Your objective. Any picture must be dropped, but each line of the data should be duplicated exactly.

Dataset records
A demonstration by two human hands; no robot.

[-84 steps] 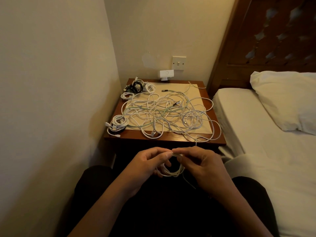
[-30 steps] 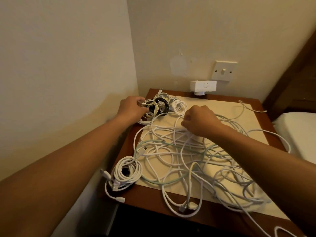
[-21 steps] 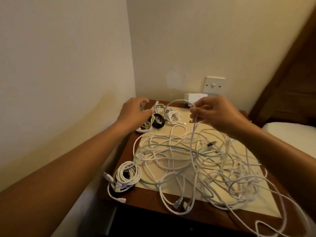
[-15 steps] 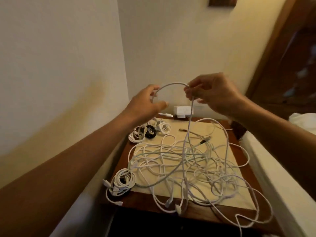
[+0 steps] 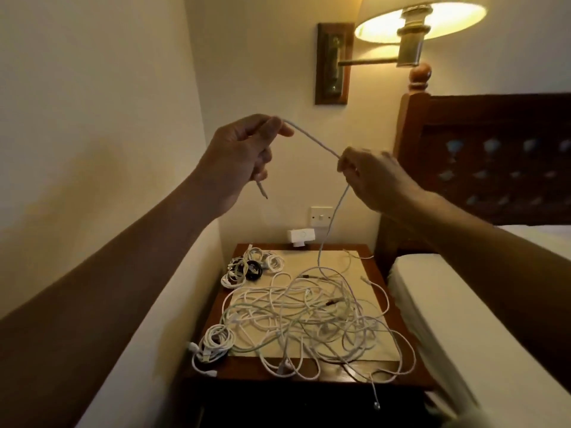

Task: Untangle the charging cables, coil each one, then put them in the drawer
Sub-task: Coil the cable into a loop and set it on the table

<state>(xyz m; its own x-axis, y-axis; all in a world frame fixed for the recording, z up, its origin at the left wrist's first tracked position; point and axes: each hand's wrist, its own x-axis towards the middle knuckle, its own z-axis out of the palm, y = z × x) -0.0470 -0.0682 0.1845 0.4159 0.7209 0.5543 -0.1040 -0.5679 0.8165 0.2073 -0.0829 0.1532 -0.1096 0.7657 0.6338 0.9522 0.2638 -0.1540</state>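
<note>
Cream walls meet in a corner behind the wooden tabletop (image 5: 241,369), with a lit wall lamp (image 5: 414,32) above it and a bed (image 5: 448,304) to its right. Both arms reach forward and up, high above the tabletop. The left hand (image 5: 244,152) is the higher one, its grip curled round a white cable (image 5: 312,139) whose plug end pokes out below the fist. The cable slants down to the right hand (image 5: 370,177), whose grip pinches it at the fingertips, then drops into the loose tangle of cables (image 5: 309,316) spread over the tabletop. Small coils (image 5: 250,267) lie at the tabletop's back left corner, another coiled bundle (image 5: 214,344) at its front left corner.
</note>
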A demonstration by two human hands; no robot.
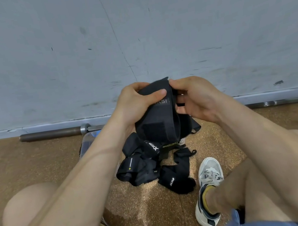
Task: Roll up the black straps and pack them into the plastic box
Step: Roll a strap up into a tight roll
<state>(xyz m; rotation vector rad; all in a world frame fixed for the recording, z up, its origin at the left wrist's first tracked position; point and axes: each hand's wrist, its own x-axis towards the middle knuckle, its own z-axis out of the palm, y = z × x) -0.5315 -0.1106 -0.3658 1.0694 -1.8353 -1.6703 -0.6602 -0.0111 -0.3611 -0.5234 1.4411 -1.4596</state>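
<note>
- The black strap (158, 128) is gripped at its top end by both the left hand (133, 103) and the right hand (195, 99). Its length hangs downward, above the strap pile (148, 168).
- The plastic box (89, 141) is located lower left, nearer the left hand, and is partly hidden.

straps (142, 168) blk, wht logos | wall (60, 48) grey | floor (36, 156) brn speckled | shoe (209, 173) wht/navy | sock (205, 192) yellow
</note>
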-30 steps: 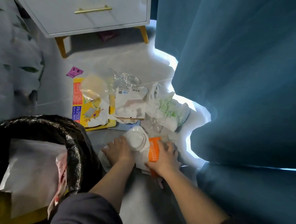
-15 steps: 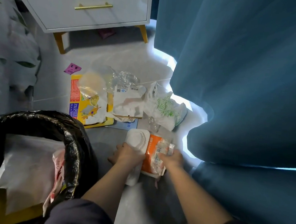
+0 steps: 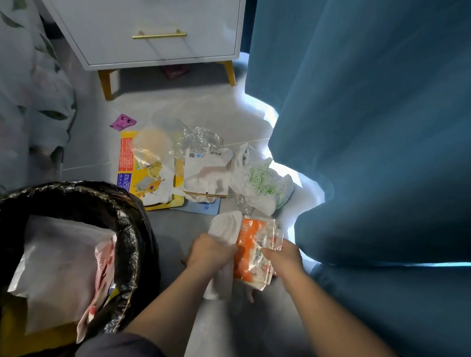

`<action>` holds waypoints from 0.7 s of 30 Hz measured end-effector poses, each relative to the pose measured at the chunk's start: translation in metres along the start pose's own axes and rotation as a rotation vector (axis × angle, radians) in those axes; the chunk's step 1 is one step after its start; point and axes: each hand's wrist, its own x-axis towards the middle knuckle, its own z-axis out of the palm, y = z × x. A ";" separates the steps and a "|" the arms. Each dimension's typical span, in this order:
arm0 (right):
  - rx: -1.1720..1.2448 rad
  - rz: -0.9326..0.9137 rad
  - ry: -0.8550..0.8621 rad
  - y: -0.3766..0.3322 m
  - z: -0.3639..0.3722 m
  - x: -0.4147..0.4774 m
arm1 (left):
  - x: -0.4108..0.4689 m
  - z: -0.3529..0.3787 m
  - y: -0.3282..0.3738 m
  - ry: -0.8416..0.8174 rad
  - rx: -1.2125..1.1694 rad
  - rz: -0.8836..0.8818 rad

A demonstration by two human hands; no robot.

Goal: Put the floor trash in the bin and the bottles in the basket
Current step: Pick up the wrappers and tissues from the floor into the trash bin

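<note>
My left hand [image 3: 209, 253] grips a white wipes packet [image 3: 225, 229] and my right hand [image 3: 284, 255] grips an orange and white wrapper [image 3: 254, 252]; both are lifted just above the grey floor. A bin lined with a black bag [image 3: 130, 226] stands at the lower left, with white paper and a red-printed bag inside. Further out on the floor lie a yellow box [image 3: 126, 168], a white torn package [image 3: 207, 170], a white bag with green print [image 3: 259, 184], clear plastic film [image 3: 201, 137] and a small purple wrapper [image 3: 122, 121]. No bottle or basket shows.
A white drawer unit [image 3: 145, 21] on yellow legs stands at the back, with a pink scrap [image 3: 176, 71] under it. A blue curtain [image 3: 385, 133] hangs along the right side. Leaf-patterned bedding [image 3: 17, 93] fills the left edge.
Both hands have closed on the white packet and the orange wrapper and lifted them off the floor, drawing them toward me. The view has tilted up slightly.
</note>
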 end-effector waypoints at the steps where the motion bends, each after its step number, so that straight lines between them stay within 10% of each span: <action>1: -0.019 -0.019 0.006 -0.003 -0.005 -0.004 | -0.006 -0.002 0.003 -0.011 -0.031 0.017; 21: 0.120 -0.224 -0.037 -0.044 -0.024 -0.088 | -0.075 -0.057 -0.005 -0.001 -0.300 0.206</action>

The answer.
A demonstration by two human hands; no robot.

[-84 steps] 
[-30 steps] 
[-21 steps] 
[-15 steps] 
[+0 steps] 

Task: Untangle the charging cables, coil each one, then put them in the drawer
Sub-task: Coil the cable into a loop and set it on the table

<state>(xyz m; its own x-axis, y-axis; all in a world frame fixed for the recording, z up, its origin at the left wrist's first tracked position; point and axes: each hand's wrist, its own x-axis towards the middle knuckle, its own z-axis out of the palm, y = z × x) -0.0470 -0.0682 0.1845 0.4159 0.7209 0.5543 -0.1040 -0.5679 0.8165 0.2073 -0.0829 0.1532 -0.1096 0.7657 0.6338 0.9522 0.2638 -0.1540</state>
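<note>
Cream walls meet in a corner behind the wooden tabletop (image 5: 241,369), with a lit wall lamp (image 5: 414,32) above it and a bed (image 5: 448,304) to its right. Both arms reach forward and up, high above the tabletop. The left hand (image 5: 244,152) is the higher one, its grip curled round a white cable (image 5: 312,139) whose plug end pokes out below the fist. The cable slants down to the right hand (image 5: 370,177), whose grip pinches it at the fingertips, then drops into the loose tangle of cables (image 5: 309,316) spread over the tabletop. Small coils (image 5: 250,267) lie at the tabletop's back left corner, another coiled bundle (image 5: 214,344) at its front left corner.
</note>
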A demonstration by two human hands; no robot.
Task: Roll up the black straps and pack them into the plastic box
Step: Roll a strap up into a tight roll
<state>(xyz m; rotation vector rad; all in a world frame fixed for the recording, z up, its origin at the left wrist's first tracked position; point and axes: each hand's wrist, its own x-axis towards the middle knuckle, its own z-axis out of the palm, y = z × x) -0.5315 -0.1106 -0.3658 1.0694 -1.8353 -1.6703 -0.6602 -0.0111 -0.3611 -0.5234 1.4411 -1.4596</state>
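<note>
- The black strap (158, 128) is gripped at its top end by both the left hand (133, 103) and the right hand (195, 99). Its length hangs downward, above the strap pile (148, 168).
- The plastic box (89, 141) is located lower left, nearer the left hand, and is partly hidden.

straps (142, 168) blk, wht logos | wall (60, 48) grey | floor (36, 156) brn speckled | shoe (209, 173) wht/navy | sock (205, 192) yellow
</note>
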-30 steps: 
-15 steps: 
+0 steps: 

`<action>` holds waypoints from 0.7 s of 30 Hz measured end-effector poses, each relative to the pose measured at the chunk's start: translation in metres along the start pose's own axes and rotation as a rotation vector (axis × angle, radians) in those axes; the chunk's step 1 is one step after its start; point and axes: each hand's wrist, its own x-axis towards the middle knuckle, its own z-axis out of the palm, y = z × x. A ";" separates the steps and a "|" the arms. Each dimension's typical span, in this order:
arm0 (right):
  - rx: -1.1720..1.2448 rad
  - rz: -0.9326..0.9137 rad
  - ry: -0.8550..0.8621 rad
  - y: -0.3766..0.3322 m
  - z: -0.3639..0.3722 m
  - x: -0.4147..0.4774 m
arm1 (left):
  - x: -0.4108..0.4689 m
  - z: -0.3529..0.3787 m
  - y: -0.3282..0.3738 m
  - ry: -0.8416..0.8174 rad
  - rx: -1.2125..1.1694 rad
  - rz: -0.8836..0.8818 rad

A demonstration by two human hands; no robot.

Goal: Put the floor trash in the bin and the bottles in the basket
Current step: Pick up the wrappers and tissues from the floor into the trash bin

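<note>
My left hand [image 3: 209, 253] grips a white wipes packet [image 3: 225, 229] and my right hand [image 3: 284, 255] grips an orange and white wrapper [image 3: 254, 252]; both are lifted just above the grey floor. A bin lined with a black bag [image 3: 130, 226] stands at the lower left, with white paper and a red-printed bag inside. Further out on the floor lie a yellow box [image 3: 126, 168], a white torn package [image 3: 207, 170], a white bag with green print [image 3: 259, 184], clear plastic film [image 3: 201, 137] and a small purple wrapper [image 3: 122, 121]. No bottle or basket shows.
A white drawer unit [image 3: 145, 21] on yellow legs stands at the back, with a pink scrap [image 3: 176, 71] under it. A blue curtain [image 3: 385, 133] hangs along the right side. Leaf-patterned bedding [image 3: 17, 93] fills the left edge.
Both hands have closed on the white packet and the orange wrapper and lifted them off the floor, drawing them toward me. The view has tilted up slightly.
</note>
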 end-effector waypoints at the steps where the motion bends, each after its step number, so that straight lines between them stay within 10% of each span: <action>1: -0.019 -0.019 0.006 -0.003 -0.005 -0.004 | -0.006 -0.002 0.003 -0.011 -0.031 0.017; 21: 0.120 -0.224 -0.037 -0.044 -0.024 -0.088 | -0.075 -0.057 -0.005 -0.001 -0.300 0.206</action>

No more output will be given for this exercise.